Third, whether the DEB platform vendors themselves push for imaging integration. Companies whose commercial success depends on operators choosing balloons over stents have an incentive to make the imaging part of the decision as fast and accurate as possible. The Selution, Ranger, IN.PACT, and other DEB programs have not historically marketed alongside imaging. That could shift.


The intravascular imaging category has spent years arguing for adoption on outcomes grounds. The drug-eluting balloon category may end up being the workflow event that makes imaging structurally necessary in a way the outcomes argument alone never quite achieved. The clinical evidence for DEBs is the door. The imaging requirement comes along behind it.

 


Citations



  1. SirPAD trial. Sirolimus-coated balloon angioplasty versus uncoated balloon angioplasty in symptomatic peripheral artery disease. Presented at ACC 2026, March 30, 2026. SCAI ACC 2026 coverage.
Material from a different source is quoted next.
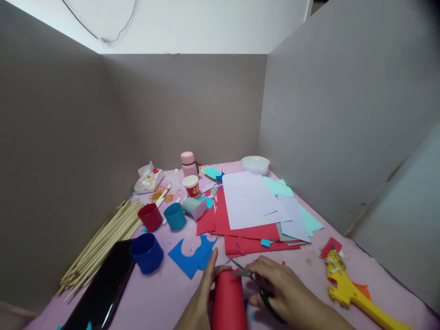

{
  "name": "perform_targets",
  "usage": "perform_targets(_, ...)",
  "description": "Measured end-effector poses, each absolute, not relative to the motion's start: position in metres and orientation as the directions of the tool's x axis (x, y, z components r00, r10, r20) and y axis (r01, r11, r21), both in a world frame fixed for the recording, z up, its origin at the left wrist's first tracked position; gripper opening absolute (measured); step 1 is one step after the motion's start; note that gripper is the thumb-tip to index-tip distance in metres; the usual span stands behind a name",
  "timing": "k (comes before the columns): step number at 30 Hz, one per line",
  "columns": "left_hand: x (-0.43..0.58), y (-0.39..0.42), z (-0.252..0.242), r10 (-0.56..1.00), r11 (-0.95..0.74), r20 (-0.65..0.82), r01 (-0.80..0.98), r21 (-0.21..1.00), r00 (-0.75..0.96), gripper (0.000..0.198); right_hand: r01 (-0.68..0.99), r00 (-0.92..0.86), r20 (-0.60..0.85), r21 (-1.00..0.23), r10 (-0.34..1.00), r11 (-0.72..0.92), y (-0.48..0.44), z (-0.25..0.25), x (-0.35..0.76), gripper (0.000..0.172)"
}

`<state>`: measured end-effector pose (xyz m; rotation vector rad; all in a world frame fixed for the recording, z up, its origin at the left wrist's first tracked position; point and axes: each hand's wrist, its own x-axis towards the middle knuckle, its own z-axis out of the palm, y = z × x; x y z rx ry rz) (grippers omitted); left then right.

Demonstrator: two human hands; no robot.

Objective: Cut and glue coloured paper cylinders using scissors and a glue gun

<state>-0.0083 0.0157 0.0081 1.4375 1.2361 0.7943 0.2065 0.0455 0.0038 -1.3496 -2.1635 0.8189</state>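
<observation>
At the front edge of the view, my left hand point(206, 293) is wrapped round the side of a rolled red paper tube point(229, 300). My right hand point(278, 284) grips a pair of scissors point(264, 293) with dark handles. The parted blades lie at the tube's far rim. A blue paper piece point(187, 261) with curved cut-outs rests just beyond my left hand. Farther left stand a dark blue paper ring point(146, 253), a teal ring point(175, 216) and a red ring point(150, 217). The tube's near end is out of frame.
Red sheets point(250, 245) and white paper point(250, 201) are stacked ahead. A yellow glue gun point(354, 293) lies at right. Wooden sticks point(103, 243) and a black phone point(103, 284) are at left. A paper cup point(191, 187), pink flask point(189, 165) and white bowl point(255, 165) stand behind.
</observation>
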Motion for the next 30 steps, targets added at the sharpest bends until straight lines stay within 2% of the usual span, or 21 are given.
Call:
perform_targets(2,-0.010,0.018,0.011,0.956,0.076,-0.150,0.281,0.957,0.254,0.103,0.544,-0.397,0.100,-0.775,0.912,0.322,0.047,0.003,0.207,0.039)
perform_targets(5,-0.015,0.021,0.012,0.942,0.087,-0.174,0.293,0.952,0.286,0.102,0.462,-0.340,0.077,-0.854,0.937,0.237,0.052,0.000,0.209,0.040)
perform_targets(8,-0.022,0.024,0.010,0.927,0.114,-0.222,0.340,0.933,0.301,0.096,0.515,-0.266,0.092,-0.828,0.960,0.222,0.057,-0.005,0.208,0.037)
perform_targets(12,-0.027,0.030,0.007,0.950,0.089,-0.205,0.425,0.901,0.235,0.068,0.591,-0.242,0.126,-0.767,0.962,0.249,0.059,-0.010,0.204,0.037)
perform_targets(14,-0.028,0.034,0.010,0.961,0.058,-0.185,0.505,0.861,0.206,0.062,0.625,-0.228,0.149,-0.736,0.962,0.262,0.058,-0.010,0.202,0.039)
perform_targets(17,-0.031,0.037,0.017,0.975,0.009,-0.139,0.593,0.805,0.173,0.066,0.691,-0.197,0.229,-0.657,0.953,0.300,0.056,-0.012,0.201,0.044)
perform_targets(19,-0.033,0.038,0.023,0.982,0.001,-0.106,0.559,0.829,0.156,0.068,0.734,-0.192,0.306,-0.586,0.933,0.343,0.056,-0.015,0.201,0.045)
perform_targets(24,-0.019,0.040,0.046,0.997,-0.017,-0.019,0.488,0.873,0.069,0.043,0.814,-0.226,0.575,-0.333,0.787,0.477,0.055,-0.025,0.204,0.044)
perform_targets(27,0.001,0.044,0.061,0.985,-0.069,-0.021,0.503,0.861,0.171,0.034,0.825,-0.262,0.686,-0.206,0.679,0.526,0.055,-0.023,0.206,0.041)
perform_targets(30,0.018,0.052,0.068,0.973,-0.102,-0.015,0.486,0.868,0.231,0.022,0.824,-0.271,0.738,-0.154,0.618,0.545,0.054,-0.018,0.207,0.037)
  2. SELUTION DeNovo (ACS subset). Sirolimus-eluting balloon versus drug-eluting stents in NSTEMI/unstable angina. Presented at SCAI Scientific Sessions 2026, April 2026.

  3. Secemsky EA, et al. Intravascular Ultrasound Use in Peripheral Arterial and Deep Venous Interventions: Multidisciplinary Expert Opinion from SCAI/AVF/AVLS/SIR/SVM/SVS. JSCAI / JVIR / JVS-VI, January 9, 2024.
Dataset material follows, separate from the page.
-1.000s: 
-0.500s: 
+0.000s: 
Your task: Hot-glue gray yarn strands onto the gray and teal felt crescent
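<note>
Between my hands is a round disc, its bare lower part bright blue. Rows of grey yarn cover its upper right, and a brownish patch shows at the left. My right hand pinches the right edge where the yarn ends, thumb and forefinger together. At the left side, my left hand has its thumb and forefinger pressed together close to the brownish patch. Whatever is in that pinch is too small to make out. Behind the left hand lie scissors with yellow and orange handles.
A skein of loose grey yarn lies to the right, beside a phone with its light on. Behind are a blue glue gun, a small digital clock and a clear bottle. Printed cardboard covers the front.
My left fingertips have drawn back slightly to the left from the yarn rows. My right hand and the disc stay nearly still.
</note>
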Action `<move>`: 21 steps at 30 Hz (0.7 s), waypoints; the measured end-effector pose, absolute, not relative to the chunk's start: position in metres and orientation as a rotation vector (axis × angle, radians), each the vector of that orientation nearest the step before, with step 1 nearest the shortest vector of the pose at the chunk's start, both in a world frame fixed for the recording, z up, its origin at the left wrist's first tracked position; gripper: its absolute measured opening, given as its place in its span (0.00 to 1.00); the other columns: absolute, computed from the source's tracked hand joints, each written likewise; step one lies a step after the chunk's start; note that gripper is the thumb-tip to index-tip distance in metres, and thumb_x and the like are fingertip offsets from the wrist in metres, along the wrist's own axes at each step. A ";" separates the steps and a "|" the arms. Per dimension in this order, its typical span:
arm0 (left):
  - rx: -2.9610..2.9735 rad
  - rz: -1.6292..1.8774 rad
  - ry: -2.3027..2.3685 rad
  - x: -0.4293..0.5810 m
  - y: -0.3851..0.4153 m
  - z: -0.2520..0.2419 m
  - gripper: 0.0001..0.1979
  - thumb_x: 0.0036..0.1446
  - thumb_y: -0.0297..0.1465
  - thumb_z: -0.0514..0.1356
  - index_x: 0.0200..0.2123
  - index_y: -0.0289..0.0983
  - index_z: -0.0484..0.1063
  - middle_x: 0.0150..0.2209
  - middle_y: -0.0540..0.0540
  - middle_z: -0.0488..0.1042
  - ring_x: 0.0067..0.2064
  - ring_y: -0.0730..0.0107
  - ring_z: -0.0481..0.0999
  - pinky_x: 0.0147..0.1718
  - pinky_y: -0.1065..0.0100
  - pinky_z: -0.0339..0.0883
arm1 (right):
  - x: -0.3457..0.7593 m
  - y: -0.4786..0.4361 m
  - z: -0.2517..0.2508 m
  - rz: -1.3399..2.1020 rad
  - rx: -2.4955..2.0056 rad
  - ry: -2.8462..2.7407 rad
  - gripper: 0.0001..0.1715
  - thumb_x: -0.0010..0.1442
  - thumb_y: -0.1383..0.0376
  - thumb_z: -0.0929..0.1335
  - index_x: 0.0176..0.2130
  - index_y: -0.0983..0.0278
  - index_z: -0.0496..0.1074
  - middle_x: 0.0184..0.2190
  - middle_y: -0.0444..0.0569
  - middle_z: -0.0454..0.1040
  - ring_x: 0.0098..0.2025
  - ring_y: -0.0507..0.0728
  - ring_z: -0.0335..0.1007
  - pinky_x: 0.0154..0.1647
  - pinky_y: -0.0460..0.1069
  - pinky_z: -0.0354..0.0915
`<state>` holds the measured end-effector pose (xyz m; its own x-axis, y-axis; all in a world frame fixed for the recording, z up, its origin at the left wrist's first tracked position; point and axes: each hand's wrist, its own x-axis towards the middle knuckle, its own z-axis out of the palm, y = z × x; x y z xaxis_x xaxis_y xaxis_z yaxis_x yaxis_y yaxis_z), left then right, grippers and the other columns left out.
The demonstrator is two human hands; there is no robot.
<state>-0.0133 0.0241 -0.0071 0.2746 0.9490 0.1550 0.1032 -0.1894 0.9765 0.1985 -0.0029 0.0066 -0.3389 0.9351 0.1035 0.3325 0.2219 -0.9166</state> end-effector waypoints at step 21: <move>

  4. Baron S. Intravascular lithotripsy vs. cutting balloon by calcium type: IVUS substudy of the ShortCUT trial. Presented at EuroPCR 2026, Paris, May 19, 2026.

  5. Rao SV, et al. 2025 ACC/AHA/ACEP/NAEMSP/SCAI Guideline for the Management of Patients With Acute Coronary Syndromes. J Am Coll Cardiol. 2025;85:2135-2237.

  6. Vrints C, et al. 2024 ESC Guidelines for the management of chronic coronary syndromes. Eur Heart J. 2024;45:3415-3537.

  7. VIVA 2025 Late-Breaking Clinical Trials, Disrupt PAD BTK II one-year outcomes. November 2025.

  8. ACC Cardiology Magazine “Peripheral Matters.” Medicare retrospective analyses of peripheral IVUS, July 2024.